Галя, тоже смущенная выходкой Максима, оправдывалась:

- Я ведь пошутила. А вы зачем его отпустили? Так мы и растерять друг друга можем!

- А ну его! Не потеряется. Тоже мне - герой с чрезмерно раздувшимся флюсом самолюбия… Привык главенствовать у себя дома и думает, что и здесь мы все будем в его подчинении.

- И откуда у него такое? В Москве он как будто уже начинал входить в норму, был парень как парень, - сказал Саша.

- Парень-то хороший, а нет-нет да и выкинет барскую штучку… Дома вокруг него на цыпочках ходили. Поневоле станешь привередничать…

Подошел новенький, еще не успевший запылиться троллейбус… Молодые инженеры сели и поехали осматривать незнакомый город.

Максим с решительным видом шагал по главной улице. Ему надоели опекающее внимание друзей, подшучивания Саши Черемшанова. В конце концов, это возмутительно! Он не маленький, чтобы над ним так подтрунивали.

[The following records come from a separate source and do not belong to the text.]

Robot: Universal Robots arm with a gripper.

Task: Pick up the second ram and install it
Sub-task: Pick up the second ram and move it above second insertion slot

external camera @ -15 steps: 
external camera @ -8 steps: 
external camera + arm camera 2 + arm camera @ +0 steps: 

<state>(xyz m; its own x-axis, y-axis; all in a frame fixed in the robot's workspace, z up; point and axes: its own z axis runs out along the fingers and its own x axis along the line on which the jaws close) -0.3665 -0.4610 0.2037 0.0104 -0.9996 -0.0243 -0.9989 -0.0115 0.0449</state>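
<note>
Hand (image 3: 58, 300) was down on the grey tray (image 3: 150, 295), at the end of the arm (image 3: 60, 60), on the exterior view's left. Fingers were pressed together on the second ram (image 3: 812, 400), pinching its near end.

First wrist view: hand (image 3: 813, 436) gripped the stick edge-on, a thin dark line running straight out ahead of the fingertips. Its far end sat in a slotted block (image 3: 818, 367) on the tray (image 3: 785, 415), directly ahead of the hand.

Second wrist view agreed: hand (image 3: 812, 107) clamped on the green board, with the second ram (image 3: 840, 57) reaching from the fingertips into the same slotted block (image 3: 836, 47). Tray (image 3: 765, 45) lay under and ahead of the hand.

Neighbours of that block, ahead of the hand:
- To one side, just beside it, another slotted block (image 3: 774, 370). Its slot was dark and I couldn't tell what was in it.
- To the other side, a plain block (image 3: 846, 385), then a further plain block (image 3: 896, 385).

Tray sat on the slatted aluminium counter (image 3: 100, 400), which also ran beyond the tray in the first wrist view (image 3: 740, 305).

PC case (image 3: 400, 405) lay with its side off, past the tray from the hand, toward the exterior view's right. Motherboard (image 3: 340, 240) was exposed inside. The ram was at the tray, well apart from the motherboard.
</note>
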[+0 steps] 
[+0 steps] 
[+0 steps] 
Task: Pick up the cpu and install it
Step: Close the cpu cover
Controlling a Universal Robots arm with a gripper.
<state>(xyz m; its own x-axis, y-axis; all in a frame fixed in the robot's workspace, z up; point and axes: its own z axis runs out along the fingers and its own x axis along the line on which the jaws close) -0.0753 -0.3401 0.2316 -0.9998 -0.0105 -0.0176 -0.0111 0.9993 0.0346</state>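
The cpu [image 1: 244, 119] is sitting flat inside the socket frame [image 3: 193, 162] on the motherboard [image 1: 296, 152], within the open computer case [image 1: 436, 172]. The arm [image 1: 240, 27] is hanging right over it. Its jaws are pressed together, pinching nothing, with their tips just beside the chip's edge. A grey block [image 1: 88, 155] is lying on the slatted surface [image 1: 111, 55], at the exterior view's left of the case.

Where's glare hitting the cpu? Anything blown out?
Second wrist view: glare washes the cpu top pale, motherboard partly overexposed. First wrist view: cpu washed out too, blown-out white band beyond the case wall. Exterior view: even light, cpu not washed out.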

И как все-таки приятно сознавать себя независимым от чьей-либо опеки! И хорошо, что он устоял и не вернулся в Москву! Он презирал бы тогда себя всю жизнь.

Максим зашел в универмаг, купил грубошерстные брюки, ковбойку и синий парусиновый комбинезон - все это он не хотел приобретать в Москве, а теперь понял: без этих вещей ему никак не обойтись. В его сознании все время возникали рабочие, с усмешкой оглядывавшие на вокзале его слишком щеголеватый костюм и велюровую шляпу. Он вспомнил, что рабочие были в сапогах и кепках, и купил простые яловые, пахнущие новой кожей сапоги, суконную кепку. Он тут же, у прилавка, надел ее, а шляпу завернул в газету.

Потом Максим зашел в столовую, не торопясь пообедал и, поколебавшись - выпить ли сто граммов водки или кружку пива, выпил только пива.